Only the stretch of the listing below that runs from the line with "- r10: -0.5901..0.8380" through the line with "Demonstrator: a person" is to be printed, exactly and with both ends.

----- SUPPLIED DATA

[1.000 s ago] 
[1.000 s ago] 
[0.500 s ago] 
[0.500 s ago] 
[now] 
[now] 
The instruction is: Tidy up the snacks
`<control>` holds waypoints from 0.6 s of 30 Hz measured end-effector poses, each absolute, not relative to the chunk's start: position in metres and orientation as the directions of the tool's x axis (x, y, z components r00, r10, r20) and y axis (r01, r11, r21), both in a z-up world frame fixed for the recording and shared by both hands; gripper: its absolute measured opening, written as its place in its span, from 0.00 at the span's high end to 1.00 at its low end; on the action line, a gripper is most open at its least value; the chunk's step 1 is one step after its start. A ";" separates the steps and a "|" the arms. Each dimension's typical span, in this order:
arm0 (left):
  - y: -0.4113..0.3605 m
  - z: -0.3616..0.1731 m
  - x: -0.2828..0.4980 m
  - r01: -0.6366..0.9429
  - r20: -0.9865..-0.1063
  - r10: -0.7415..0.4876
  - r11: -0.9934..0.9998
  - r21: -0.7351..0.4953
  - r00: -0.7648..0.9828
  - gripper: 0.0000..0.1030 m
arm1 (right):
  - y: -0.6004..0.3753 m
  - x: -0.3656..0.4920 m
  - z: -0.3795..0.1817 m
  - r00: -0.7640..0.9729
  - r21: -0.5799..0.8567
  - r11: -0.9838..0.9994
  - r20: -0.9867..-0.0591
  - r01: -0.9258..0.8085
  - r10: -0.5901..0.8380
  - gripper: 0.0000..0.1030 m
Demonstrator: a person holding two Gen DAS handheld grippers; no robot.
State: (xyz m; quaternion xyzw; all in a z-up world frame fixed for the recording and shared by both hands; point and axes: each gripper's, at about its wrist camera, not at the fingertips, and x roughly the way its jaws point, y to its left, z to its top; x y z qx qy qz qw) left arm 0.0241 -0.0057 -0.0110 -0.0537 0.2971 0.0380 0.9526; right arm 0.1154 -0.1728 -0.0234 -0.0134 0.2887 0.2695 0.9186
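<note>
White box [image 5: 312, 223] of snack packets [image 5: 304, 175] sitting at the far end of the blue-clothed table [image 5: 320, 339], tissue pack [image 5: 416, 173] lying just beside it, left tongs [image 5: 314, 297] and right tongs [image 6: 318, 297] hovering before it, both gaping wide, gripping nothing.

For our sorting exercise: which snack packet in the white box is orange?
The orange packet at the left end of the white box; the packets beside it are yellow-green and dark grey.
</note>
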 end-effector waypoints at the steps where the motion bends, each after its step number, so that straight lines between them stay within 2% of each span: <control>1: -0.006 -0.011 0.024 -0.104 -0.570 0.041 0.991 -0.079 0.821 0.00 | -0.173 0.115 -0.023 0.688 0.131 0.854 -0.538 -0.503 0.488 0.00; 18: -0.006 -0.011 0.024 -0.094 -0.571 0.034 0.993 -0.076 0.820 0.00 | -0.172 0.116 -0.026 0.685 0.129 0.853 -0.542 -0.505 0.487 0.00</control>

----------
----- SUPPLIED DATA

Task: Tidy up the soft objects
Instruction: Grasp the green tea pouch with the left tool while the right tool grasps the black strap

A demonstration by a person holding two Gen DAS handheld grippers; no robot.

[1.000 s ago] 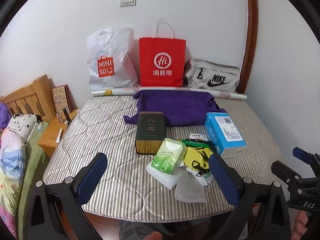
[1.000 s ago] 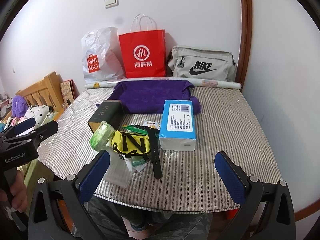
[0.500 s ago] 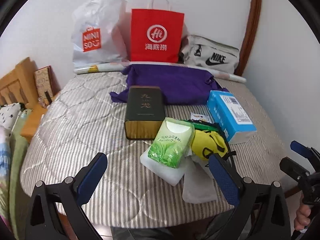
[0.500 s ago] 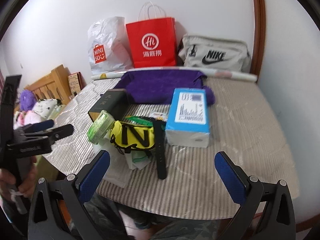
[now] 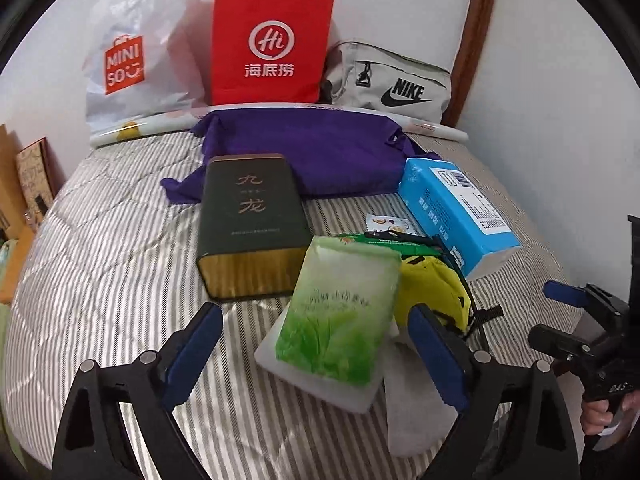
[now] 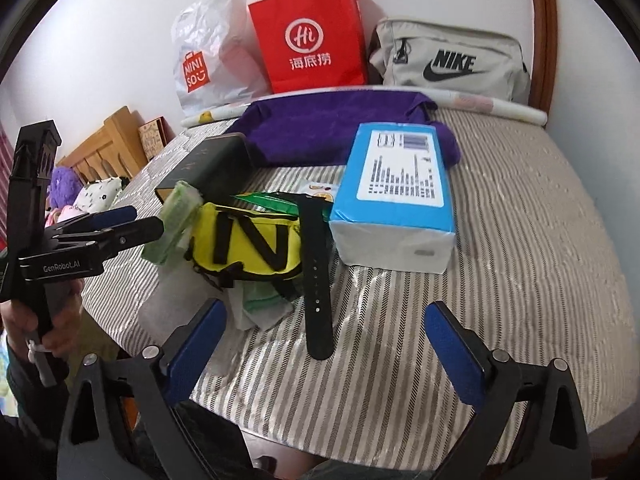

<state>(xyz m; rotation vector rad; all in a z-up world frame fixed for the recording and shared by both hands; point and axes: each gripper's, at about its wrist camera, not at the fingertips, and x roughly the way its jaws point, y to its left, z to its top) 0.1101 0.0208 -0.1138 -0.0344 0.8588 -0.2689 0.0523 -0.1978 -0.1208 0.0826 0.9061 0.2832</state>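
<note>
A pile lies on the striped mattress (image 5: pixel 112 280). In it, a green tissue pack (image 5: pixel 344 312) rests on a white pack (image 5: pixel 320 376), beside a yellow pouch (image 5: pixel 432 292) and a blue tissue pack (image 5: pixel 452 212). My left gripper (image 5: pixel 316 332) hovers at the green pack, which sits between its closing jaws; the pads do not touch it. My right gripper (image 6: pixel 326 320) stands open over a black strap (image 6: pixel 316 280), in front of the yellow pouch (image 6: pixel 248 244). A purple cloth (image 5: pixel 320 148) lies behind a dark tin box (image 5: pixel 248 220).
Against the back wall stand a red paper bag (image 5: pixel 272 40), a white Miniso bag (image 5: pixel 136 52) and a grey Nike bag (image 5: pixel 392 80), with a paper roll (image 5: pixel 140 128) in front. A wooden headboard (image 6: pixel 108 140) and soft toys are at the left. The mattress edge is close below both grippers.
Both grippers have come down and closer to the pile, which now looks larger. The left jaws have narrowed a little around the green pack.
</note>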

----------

§ **OUTPUT BELOW**
  - r10: -0.5901..0.8380
  - gripper: 0.0000..0.1030 m
Demonstrator: a person holding two Gen DAS handheld grippers; no robot.

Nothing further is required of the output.